FIGURE 6. — **Inhibition of IRS-1 binding to both IGF-IR and SHP-2 restores SHPS-1 phosphorylation and SHPS-1 complex assembly and enhances the cellular proliferation response to IGF-I.** A, VSMCs expressing IRS-WT and the IRS-R3Q-FF mutant were serum-starved overnight and analyzed for recombinant protein expression. Cell lysates were immunoblotted (IB) for HA (*top*) or β-actin (*bottom*). B, confluent cultures of IRS-WT and IRS-R3Q-FF cells were serum-starved and then exposed to IGF-I for the indicated time periods. Cell lysates were immunoprecipitated (IP) with anti-HA and immunoblotted for IGF-IR (*top panel*), Tyr(P)⁹⁹ (*PY99*; *second panel*), SHP-2 (*third panel*), or total HA (*fourth panel*). Cell lysates from similar experiments were immunoprecipitated with Grb2 and immunoblotted for IRS-1 (*fifth panel*) or total Grb2 (*sixth panel*). The *bar graphs* are representative of at least three independent experiments. *Error bars*, mean ± S.E. ***, p < 0.001 when the amount of Grb2 associated with IRS-1 at 5 min in response to IGF-I is compared between IRS-WT and IRS-R3Q-FF cells. C, the cell lysates from the above experiments and similar experiments were immunoprecipitated with anti-SHPS-1 antibody and immunoblotted for IGF-IR (*top panel*), phosphotyrosine (*second panel*), SHP-2 (*third panel*), or total SHPS-1 (*fourth panel*). Similarly, lysates were immunoprecipitated with Tyr(P)⁹⁹ antibody and immunoblotted for p52^shc (*fifth panel*). Similar lysates were immunoprecipitated with anti-Grb2 and immunoblotted for Shc (*sixth panel*) or Grb2 (*seventh panel*). Ten micrograms of protein from the same cell lysates was immunoblotted directly for phospho-MAPK (*eighth panel*) or β-actin (*bottom panel*). The *bar graphs* are representative of at least three independent experiments. *Error bars*, mean ± S.E. **, p < 0.01 when the amount of Grb2 associated with Shc (*middle graph*) or amount of phosphorylation of MAPK (*bottom graph*) at 10 min in response to IGF-I is compared between IRS-WT and IRS-R3Q-FF cells. D, IRS-WT and IRS-R3Q-FF cells were plated (3 × 10⁴ cells) in DMEM-HG with 2% FBS prior to exposure to IGF-I in DMEM-HG with 0.2% platelet-poor plasma. Forty-eight hours after the addition of IGF-I, cell number was determined. **, p < 0.01 when the change in number of cells proliferating in response to IGF-I is compared between IRS-WT and IRS-R3Q-FF cells. *Error bars*, mean ± S.E.
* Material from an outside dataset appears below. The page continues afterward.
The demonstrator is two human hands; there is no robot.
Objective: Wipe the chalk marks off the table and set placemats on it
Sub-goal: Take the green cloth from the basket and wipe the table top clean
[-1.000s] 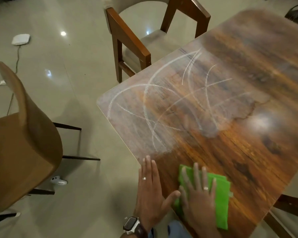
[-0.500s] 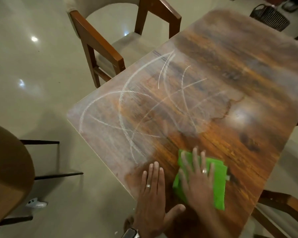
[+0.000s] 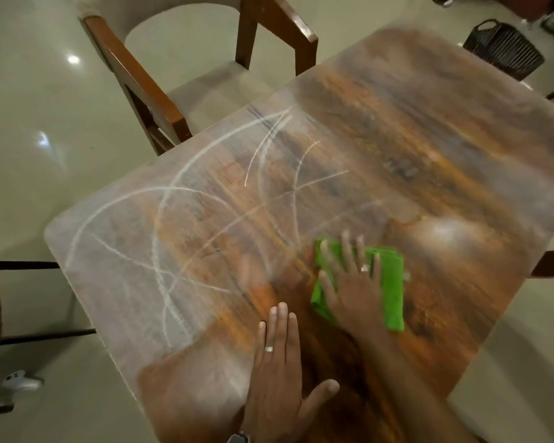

Effect of IRS-1 Silencing on SHPS-1 Phosphorylation

To further evaluate the role of IRS-1 in SHPS-1 phosphorylation, we silenced IRS-1 using short hairpin RNA. VSMCs expressing IRS-1 short hairpin RNA showed a 89 ± 1% decrease in IRS-1 (supplemental Fig. 3A) compared with empty vector control. The basal SHPS-1 phosphorylation was significantly increased (4.1 ± 0.2-fold, n = 3, p < 0.01) in IRS-1 Si cells compared with EVC cells, and IGF-I induced an additional SHPS-1 phosphorylation (1.9 ± 0.2-fold, n = 3, p < 0.05) after 5 min (supplemental Fig. 3B). This basal SHPS-1 phosphorylation was due to a basal increase in IGF-IR/SHPS-1 association (2.3 ± 0.2-fold) and an additional (2.4 ± 0.1-fold) increase in response to IGF-I in IRS-1 Si cells compared with EVC. Furthermore, a 1.9 ± 0.1-fold increase in basal MAPK phosphorylation and an additional 2.1 ± 0.2-fold increase in response to IGF-I was observed in IRS-1 Si cells compared with EVC. In addition, cellular proliferation was basally increased in IRS-1 Si cells compared with EVC (1.4 ± 0.2-fold), and it increased an additional 1.7 ± 0.3-fold in response to IGF-I (n = 3, p < 0.01; supplemental Fig. 3C). In addition to increased IGF-IR/SHPS-1 association, the increase in basal SHPS-1 phosphorylation was probably due to an increase in basal IGF-IR phosphorylation (3.9 ± 0.2-fold, n = 2) in the IRS-1 Si cells (supplemental Fig. 3B), which would allow more activated IGF-IR kinase to bind and phosphorylate SHPS-1.

DISCUSSION

IRS-1 is a major substrate for IGF-IR (4, 9) and has been shown to mediate several signaling events, including activation of both the phosphatidylinositol 3-kinase and MAPK signaling pathways (4, 9, 39, 40). Previously, we showed that IGF-I-stimulated IRS-1 phosphorylation and subsequent Grb2 binding were markedly down-regulated in VSMCs that had been maintained in high glucose (e.g. 25 mm) (29). The results from the current study confirm the previous observation that VSMCs in high glucose had a significant reduction in total IRS-1 protein levels at 12, 24, and 48 h compared with cells exposed to normal glucose. Exposure to high glucose has been shown to decrease IRS-1 levels in a variety of cell types (32, 41). IRS-1 degradation has been extensively studied in insulin-sensitive cell types, such as adipocytes and skeletal muscle cells and also in these tissues in animal models (13, 31, 42 –44). Hyperglycemia-induced IRS-1 down-regulation has been shown in vascular smooth muscle following PKC activation (45), β-adrenergic stimulation (46), and angiotensin II exposure (47, 48). Exposure to growth factors, including IGF-I, also enhances IRS-1 degradation in a variety of cells (25, 26, 49, 50). In the present study, exposure to high glucose and IGF-I for 24 or 48 h reduced the IRS-1 levels significantly compared with cells maintained in high glucose alone. This observation is supported by the previous studies that showed that the combination of high glucose and insulin reduced IRS-1 levels in several model systems and in humans with type 2 diabetes and obesity (30, 31, 51, 52). Furthermore, in the current study, IRS-1 tyrosine phosphorylation and Grb2 binding were impaired in response to IGF-I, suggesting that exposure to high glucose with subsequent IRS-1 down-regulation attenuates IRS-1-mediated signaling.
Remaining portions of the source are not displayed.